▶ _Work required_
Please filter the listing below and copy out the lines that hold "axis".

The records section start

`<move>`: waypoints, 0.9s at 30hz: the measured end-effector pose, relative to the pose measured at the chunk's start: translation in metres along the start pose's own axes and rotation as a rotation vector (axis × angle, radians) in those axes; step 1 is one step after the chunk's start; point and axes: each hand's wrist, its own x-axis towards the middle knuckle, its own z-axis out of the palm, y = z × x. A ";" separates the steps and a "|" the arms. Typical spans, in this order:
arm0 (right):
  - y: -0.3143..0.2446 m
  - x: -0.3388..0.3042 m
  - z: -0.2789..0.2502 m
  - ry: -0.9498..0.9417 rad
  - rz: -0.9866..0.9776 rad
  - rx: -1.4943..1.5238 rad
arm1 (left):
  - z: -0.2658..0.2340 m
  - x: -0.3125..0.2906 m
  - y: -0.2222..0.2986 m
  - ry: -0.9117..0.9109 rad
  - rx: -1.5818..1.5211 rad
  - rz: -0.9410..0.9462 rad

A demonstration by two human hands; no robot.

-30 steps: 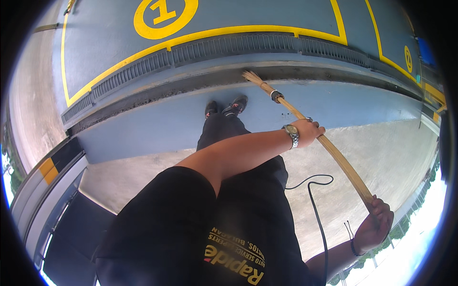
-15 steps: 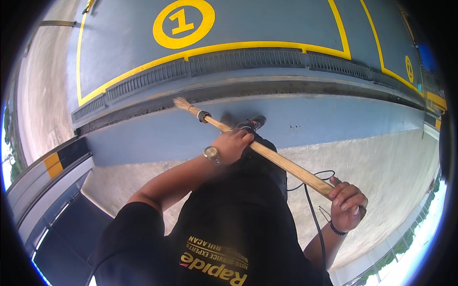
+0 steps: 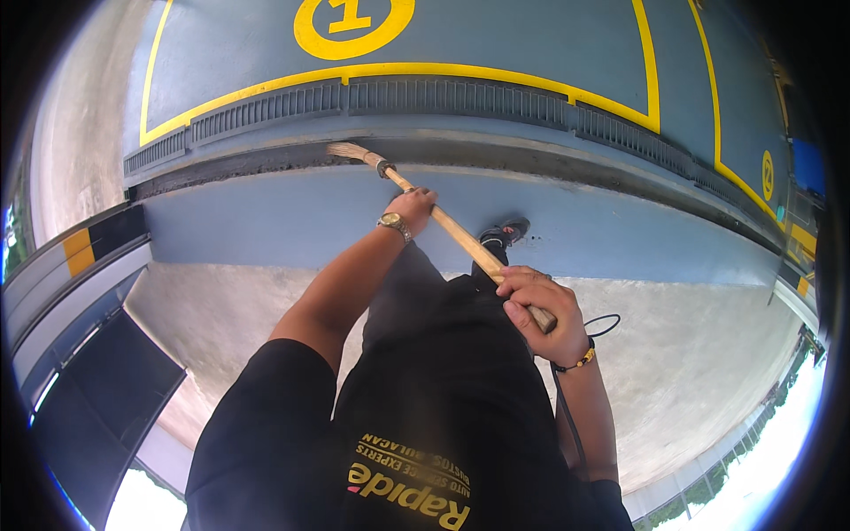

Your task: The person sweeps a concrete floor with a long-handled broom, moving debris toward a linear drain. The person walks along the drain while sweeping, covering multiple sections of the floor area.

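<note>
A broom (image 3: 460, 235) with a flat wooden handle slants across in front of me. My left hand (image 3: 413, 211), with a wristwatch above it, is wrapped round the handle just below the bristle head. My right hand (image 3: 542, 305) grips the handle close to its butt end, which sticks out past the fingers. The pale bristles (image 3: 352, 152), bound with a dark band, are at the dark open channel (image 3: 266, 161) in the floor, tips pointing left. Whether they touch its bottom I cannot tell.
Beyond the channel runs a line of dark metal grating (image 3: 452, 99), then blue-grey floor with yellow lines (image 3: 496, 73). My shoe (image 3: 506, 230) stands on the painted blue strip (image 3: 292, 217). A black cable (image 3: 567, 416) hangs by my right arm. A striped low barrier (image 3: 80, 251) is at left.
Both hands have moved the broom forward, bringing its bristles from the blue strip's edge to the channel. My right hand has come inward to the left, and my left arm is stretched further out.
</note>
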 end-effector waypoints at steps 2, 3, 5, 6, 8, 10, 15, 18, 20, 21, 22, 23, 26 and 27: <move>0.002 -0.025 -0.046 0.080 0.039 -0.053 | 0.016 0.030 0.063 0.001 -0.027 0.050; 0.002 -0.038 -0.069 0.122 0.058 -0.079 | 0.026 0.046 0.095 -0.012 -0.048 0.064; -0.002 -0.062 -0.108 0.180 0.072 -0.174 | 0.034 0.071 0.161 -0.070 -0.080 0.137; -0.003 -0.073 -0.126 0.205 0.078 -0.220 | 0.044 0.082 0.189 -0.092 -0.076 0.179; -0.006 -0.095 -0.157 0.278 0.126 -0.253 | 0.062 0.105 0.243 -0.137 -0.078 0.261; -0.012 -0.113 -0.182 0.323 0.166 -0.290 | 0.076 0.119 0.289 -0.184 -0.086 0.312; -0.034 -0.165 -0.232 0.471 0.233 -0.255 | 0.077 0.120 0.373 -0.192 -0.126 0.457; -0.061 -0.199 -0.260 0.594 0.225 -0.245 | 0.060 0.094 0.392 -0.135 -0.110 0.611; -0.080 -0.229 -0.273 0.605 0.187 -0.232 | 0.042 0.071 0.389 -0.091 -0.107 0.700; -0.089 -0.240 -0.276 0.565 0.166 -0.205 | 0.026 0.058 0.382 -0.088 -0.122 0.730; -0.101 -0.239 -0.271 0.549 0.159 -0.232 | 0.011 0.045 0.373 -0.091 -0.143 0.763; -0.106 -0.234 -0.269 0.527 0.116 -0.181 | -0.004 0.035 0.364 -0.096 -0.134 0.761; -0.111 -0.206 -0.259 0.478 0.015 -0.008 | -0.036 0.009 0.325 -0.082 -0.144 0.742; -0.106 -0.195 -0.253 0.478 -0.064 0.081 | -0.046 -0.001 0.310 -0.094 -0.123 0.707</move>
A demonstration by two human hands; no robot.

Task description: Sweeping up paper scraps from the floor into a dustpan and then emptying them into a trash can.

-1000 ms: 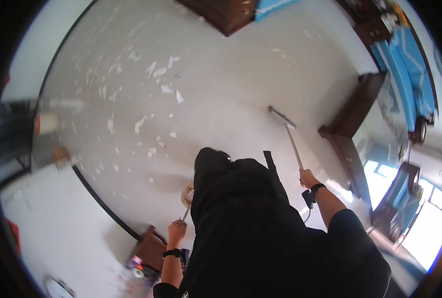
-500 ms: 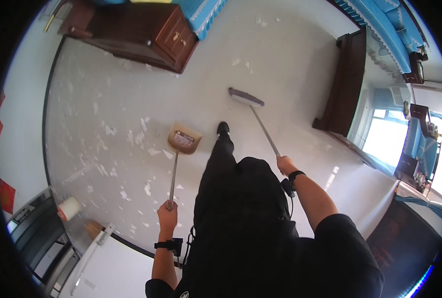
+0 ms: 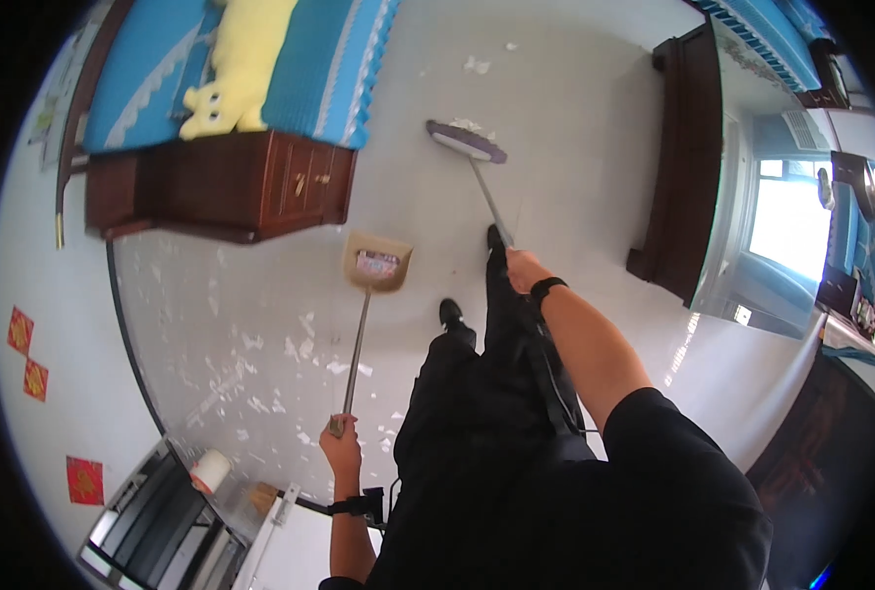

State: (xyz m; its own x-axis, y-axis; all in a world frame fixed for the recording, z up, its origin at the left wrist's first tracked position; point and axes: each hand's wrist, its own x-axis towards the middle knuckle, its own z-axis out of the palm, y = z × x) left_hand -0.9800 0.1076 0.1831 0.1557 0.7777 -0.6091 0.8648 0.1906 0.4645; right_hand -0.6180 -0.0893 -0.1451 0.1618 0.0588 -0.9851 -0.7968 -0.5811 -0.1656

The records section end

▶ _Task answer_
`<move>`: waypoints, 0.9s at 30hz: the measured end-effector pose, relative to the pose measured at the chunk's start: translation in metres along the start pose's own axes and rotation as a rotation vector (axis × angle, radians) in those axes; step 1 is one step after the chunk's start; point and axes: each hand's wrist, its own x-axis towards the middle knuckle, its own z-axis out of the palm, y = z × x. A ";" separates the steps and a "|" the arms. Typical spans, in this order:
State: (xyz m; its own x-axis, y-axis; all in a world frame fixed for the recording, z up, its origin at the left wrist's first tracked position; point and axes: each hand's wrist, its own x-axis towards the middle knuckle, its own z-axis out of the palm, y = z × x) left_hand -0.9800 0.1076 0.1831 0.1557 0.7777 -0.6091 0.8648 0.1906 0.4645; right_hand -0.6180 -0.0893 -0.1451 0.1618 0.0588 -0.9851 -0.7968 -0.5811 -0.1656

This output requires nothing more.